TASK REQUIREMENTS: Reproduce exactly, from the data that follows, the line with "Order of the", the line with "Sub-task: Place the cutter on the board", and every line that lies between them.

== Segment start ==

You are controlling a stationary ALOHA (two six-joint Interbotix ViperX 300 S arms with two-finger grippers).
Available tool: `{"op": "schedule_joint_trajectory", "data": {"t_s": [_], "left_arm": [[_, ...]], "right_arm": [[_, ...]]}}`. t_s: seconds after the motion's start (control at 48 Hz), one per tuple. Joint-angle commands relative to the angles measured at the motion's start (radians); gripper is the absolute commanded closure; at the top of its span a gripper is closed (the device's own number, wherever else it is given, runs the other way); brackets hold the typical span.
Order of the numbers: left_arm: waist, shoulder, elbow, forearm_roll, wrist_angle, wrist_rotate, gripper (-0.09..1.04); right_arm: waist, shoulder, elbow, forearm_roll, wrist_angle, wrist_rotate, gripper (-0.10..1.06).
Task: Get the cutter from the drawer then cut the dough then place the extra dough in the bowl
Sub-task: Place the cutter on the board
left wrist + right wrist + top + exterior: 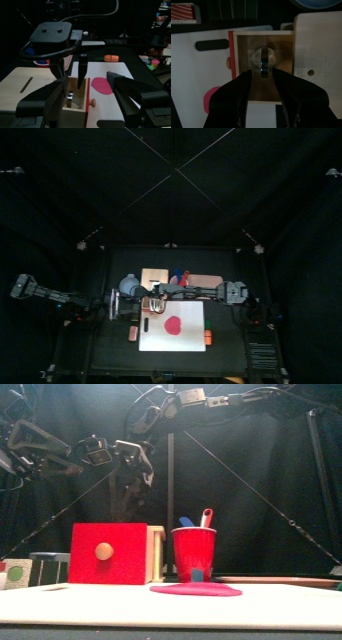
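Reaching down into the open drawer point(286, 45), the right gripper point(264, 74) has its jaws parted just over the cutter point(263, 60), which lies inside on the drawer floor. To do this well, I'd centre the jaws on the wire handle, lower straight, close firmly, then lift vertically so nothing catches the drawer walls. The left gripper point(83, 84), jaws spread wide, waits at the drawer's red front. The dough point(197, 590) lies flat on the board point(194, 340).

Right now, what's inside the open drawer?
A round metal cutter sits on the wooden floor of the drawer. The right end effector is over it, covering the cutter's near edge and the floor beyond; whether it grips the handle can't be seen.
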Motion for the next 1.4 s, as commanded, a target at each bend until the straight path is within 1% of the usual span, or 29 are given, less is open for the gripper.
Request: {"op": "schedule_joint_trajectory", "data": {"t_s": [0.021, 0.375, 0.625, 0.708, 0.875, 0.979, 1.146, 1.396], "left_arm": [[-0.014, 0.002, -0.011, 0.005, -0.003, 0.002, 0.00], [-0.034, 0.002, -0.011, 0.005, -0.002, 0.000, 0.00], [-0.037, 0.002, -0.011, 0.000, 0.043, 0.000, 0.00], [-0.037, 0.002, -0.011, -0.005, 0.063, 0.000, 0.00], [-0.037, 0.002, -0.011, -0.009, 0.069, 0.000, 0.00], [-0.037, 0.002, -0.011, -0.009, 0.074, 0.000, 0.00], [-0.037, 0.002, -0.009, -0.011, 0.078, 0.000, 0.00], [-0.037, 0.002, -0.009, -0.014, 0.098, 0.000, 0.00]], "right_arm": [[-0.008, -0.021, -0.025, -0.002, -0.003, -0.002, 0.21], [-0.014, 0.002, -0.029, -0.021, -0.006, -0.002, 0.21], [-0.014, 0.014, -0.031, -0.020, -0.006, -0.002, 0.22], [-0.014, 0.014, -0.031, -0.020, -0.006, -0.002, 0.25], [-0.014, 0.014, -0.031, -0.017, -0.006, 0.000, 0.39], [-0.015, 0.015, -0.032, -0.015, -0.006, 0.000, 0.44], [-0.014, 0.015, -0.041, -0.015, -0.003, 0.002, 0.45], [-0.008, 0.012, -0.103, -0.015, 0.037, 0.002, 0.45]]}}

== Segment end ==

SOLVED EXERCISE:
Order of the numbers: left_arm: waist, shoulder, elbow, forearm_roll, wrist_angle, wrist_rotate, gripper (-0.09..1.04); right_arm: waist, shoulder, elbow, forearm_roll, wrist_angle, wrist_rotate, gripper (-0.10..1.06).
Task: Get the cutter from the drawer then cut the dough then place the extra dough in the bowl
Sub-task: Place the cutter on the board

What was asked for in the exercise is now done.